Make an exact transcription of the data below.

**********

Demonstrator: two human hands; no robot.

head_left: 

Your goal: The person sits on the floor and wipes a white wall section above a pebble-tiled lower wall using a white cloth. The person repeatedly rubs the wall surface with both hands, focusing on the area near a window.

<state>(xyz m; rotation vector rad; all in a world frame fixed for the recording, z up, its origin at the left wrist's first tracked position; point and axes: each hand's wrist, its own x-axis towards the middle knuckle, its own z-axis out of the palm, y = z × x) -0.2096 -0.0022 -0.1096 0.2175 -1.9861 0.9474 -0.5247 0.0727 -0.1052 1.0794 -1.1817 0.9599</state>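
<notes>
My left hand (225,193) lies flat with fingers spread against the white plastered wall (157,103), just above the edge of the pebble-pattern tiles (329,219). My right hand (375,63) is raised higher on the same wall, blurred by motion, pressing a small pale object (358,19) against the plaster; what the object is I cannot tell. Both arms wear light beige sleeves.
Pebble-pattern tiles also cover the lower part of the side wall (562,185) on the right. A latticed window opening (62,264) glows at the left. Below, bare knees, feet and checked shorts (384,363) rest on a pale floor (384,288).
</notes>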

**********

• Task answer
Demonstrator: two human hands; no robot.

head_left: 

Your goal: The person sits on the floor and wipes a white wall section above a pebble-tiled lower wall using a white cloth. The person repeatedly rubs the wall surface with both hands, focusing on the area near a window.

<state>(xyz m; rotation vector rad; all in a world frame fixed for the recording, z up, its origin at the left wrist's first tracked position; point and axes: each hand's wrist, its own x-axis towards the middle knuckle, its own z-axis out of the palm, y = z × x) -0.2096 -0.0022 -0.1096 0.2175 -1.9861 0.9474 -0.5247 0.0727 -0.1052 1.0794 -1.1817 0.9599</state>
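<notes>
My left hand (225,193) lies flat with fingers spread against the white plastered wall (157,103), just above the edge of the pebble-pattern tiles (329,219). My right hand (375,63) is raised higher on the same wall, blurred by motion, pressing a small pale object (358,19) against the plaster; what the object is I cannot tell. Both arms wear light beige sleeves.
Pebble-pattern tiles also cover the lower part of the side wall (562,185) on the right. A latticed window opening (62,264) glows at the left. Below, bare knees, feet and checked shorts (384,363) rest on a pale floor (384,288).
</notes>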

The given output is the complete response.